Reuse and maintainability and ease of testing

Everyone likes to talk about reusability. Where I work, whenever a new idea is thrown up or tested, the question of reuse always arises. "We want to maximize our investment in this, let them make it reusable." "Reuse will bring higher quality at lower cost." And so on and so forth.

I found that when a reusable component or idea is introduced, everyone is immediately afraid of it and writes it down as a bad idea. As soon as applications become dependent on them, they say that they will not be supported, and any changes will lead to the need for regression testing of everything that uses it. People here point to one component that has been around for a long time, and it has many dependents and grouse, which has become impossible to change because we do not know what will change.

My answers to this complaint:

  • It’s good that changing a component that has many dependents is slow, because it makes designers really think through the changes.
  • It takes time to get the component first. Corrolla: If you always find the need to change it, it has never been used very much, right?
  • Software development is complex and requires work. So is testing. You just have to do it.
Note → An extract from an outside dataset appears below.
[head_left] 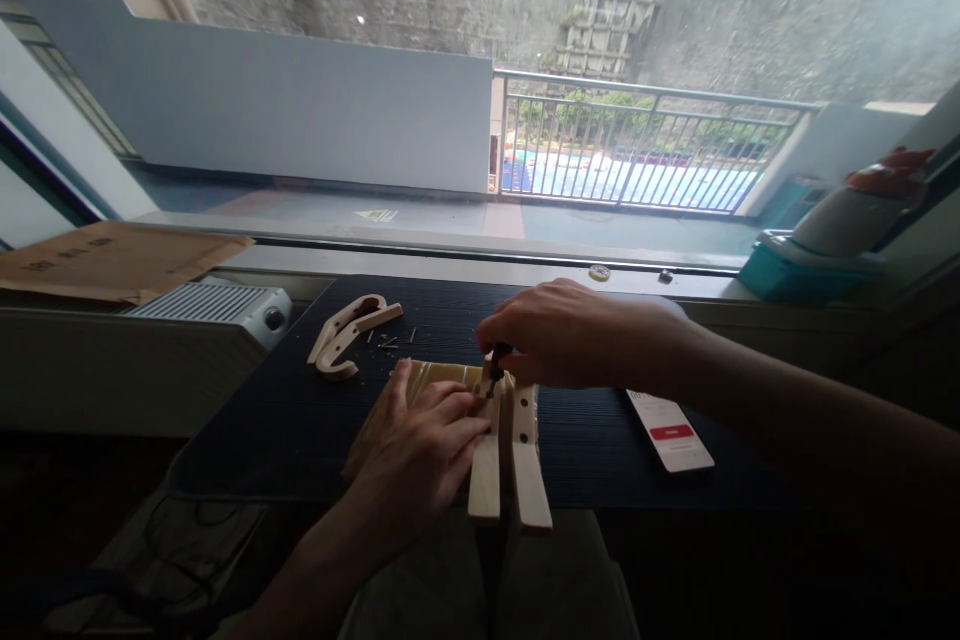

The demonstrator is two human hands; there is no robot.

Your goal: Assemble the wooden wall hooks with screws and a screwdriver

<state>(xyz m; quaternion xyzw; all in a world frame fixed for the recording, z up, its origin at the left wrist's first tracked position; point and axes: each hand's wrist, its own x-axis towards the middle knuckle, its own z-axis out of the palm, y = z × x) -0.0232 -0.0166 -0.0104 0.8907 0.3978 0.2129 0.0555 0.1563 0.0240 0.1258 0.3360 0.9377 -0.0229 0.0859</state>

Unfortunately, what people hear in these answers is “slow,” “time,” and “effort.”

I would really like it if there was a magical “make this reusable” switch that I could flip over to the things that I collect in order to win brown points from the manual, but that's not it. Creating something reusable takes time and effort, and you still cannot guarantee that everything is correct.

How do you deal with a "reuse" request when delivered to it does not seem to cause anything but complaints?

+4
source share
3 answers
  • Reuse makes sense only if something is really reused. Make sure you have some practical reuse cases before you write something reusable.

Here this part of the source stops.